_What to do:_ Would you retype the whole listing exactly?
-=-=-
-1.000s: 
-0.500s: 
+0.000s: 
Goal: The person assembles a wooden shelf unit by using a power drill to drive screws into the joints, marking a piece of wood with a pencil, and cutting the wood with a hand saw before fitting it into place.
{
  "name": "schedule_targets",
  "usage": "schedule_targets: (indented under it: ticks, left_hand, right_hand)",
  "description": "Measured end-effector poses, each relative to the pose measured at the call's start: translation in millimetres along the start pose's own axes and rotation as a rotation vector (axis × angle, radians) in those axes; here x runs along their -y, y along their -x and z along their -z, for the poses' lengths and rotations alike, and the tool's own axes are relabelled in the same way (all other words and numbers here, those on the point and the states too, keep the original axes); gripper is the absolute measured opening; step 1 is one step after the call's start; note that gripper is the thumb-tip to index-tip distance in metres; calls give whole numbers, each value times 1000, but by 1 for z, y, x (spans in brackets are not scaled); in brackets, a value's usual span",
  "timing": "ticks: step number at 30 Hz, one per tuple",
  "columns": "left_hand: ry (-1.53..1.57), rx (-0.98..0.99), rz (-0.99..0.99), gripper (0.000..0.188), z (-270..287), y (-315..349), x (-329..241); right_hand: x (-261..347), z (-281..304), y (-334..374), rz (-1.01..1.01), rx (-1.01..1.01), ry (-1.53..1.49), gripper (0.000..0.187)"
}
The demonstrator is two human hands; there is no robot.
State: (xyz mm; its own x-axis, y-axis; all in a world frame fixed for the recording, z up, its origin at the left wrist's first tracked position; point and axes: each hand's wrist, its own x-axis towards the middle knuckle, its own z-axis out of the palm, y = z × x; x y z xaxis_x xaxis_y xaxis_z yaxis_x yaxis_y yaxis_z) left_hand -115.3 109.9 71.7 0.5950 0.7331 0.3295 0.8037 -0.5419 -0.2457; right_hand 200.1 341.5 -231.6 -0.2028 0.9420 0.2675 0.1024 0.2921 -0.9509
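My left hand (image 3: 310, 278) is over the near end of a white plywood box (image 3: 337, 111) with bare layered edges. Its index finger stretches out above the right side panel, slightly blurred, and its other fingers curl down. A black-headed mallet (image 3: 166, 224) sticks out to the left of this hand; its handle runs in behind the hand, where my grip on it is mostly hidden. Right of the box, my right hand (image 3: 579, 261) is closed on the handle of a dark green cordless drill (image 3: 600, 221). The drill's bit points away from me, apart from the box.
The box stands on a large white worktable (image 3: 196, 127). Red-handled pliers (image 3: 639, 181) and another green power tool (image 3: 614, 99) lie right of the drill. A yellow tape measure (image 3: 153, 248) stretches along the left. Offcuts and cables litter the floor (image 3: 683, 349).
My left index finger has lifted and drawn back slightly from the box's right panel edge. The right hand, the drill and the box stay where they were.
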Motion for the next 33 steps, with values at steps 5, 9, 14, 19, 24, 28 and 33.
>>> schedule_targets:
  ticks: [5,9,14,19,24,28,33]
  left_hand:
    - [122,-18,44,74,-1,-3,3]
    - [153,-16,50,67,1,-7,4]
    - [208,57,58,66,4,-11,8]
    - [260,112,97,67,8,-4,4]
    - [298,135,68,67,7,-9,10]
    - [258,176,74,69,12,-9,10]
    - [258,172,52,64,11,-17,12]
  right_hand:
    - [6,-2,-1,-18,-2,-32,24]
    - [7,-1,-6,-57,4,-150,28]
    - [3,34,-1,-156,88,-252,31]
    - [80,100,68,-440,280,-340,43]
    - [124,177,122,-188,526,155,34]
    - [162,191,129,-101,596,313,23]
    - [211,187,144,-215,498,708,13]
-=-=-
_Written answer:_
-1.000s: 
-0.500s: 
+0.000s: 
Goal: The person assembles a wooden shelf unit by using a power drill to drive screws into the joints, marking a piece of wood with a pencil, and cutting the wood with a hand saw before fitting it into place.
{
  "name": "schedule_targets",
  "usage": "schedule_targets: (indented under it: ticks, left_hand, right_hand)",
  "description": "Measured end-effector poses, each relative to the pose measured at the call's start: translation in millimetres along the start pose's own axes and rotation as a rotation vector (axis × angle, radians) in those axes; here x runs along their -y, y along their -x and z along their -z, for the poses' lengths and rotations alike, and the tool's own axes are relabelled in the same way (all other words and numbers here, those on the point and the states too, keep the original axes); gripper is the absolute measured opening; step 1 is one step after the call's start; note that gripper is the thumb-tip to index-tip distance in metres; calls give whole numbers, each value times 1000, but by 1 for z, y, x (spans in brackets are not scaled); in brackets, a value's usual span",
  "timing": "ticks: step number at 30 Hz, one per tuple",
  "columns": "left_hand: ry (-1.53..1.57), rx (-0.98..0.99), rz (-0.99..0.99), gripper (0.000..0.188), z (-270..287), y (-315..349), x (-329..241); right_hand: x (-261..347), z (-281..304), y (-334..374), rz (-1.01..1.01), rx (-1.01..1.01), ry (-1.53..1.49), gripper (0.000..0.187)"
}
The demonstrator is two human hands; there is no robot.
State: (xyz mm; its own x-axis, y-axis; all in a world frame fixed for the recording, z up, its origin at the left wrist's first tracked position; point and axes: each hand's wrist, its own x-axis towards the middle knuckle, its own z-axis out of the palm, y = z × x; x y z xaxis_x xaxis_y xaxis_z yaxis_x yaxis_y yaxis_z) left_hand -115.3 109.9 71.7 0.5950 0.7331 0.3295 0.8037 -0.5419 -0.2457; right_hand 200.1 341.5 -231.6 -0.2028 0.9420 0.2675 0.1024 0.2921 -0.9509
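My left hand (image 3: 310, 278) is over the near end of a white plywood box (image 3: 337, 111) with bare layered edges. Its index finger stretches out above the right side panel, slightly blurred, and its other fingers curl down. A black-headed mallet (image 3: 166, 224) sticks out to the left of this hand; its handle runs in behind the hand, where my grip on it is mostly hidden. Right of the box, my right hand (image 3: 579, 261) is closed on the handle of a dark green cordless drill (image 3: 600, 221). The drill's bit points away from me, apart from the box.
The box stands on a large white worktable (image 3: 196, 127). Red-handled pliers (image 3: 639, 181) and another green power tool (image 3: 614, 99) lie right of the drill. A yellow tape measure (image 3: 153, 248) stretches along the left. Offcuts and cables litter the floor (image 3: 683, 349).
My left index finger has lifted and drawn back slightly from the box's right panel edge. The right hand, the drill and the box stay where they were.
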Motion for the next 33 steps, with values at steps 5, 9, 14, 19, 24, 28 and 33.
>>> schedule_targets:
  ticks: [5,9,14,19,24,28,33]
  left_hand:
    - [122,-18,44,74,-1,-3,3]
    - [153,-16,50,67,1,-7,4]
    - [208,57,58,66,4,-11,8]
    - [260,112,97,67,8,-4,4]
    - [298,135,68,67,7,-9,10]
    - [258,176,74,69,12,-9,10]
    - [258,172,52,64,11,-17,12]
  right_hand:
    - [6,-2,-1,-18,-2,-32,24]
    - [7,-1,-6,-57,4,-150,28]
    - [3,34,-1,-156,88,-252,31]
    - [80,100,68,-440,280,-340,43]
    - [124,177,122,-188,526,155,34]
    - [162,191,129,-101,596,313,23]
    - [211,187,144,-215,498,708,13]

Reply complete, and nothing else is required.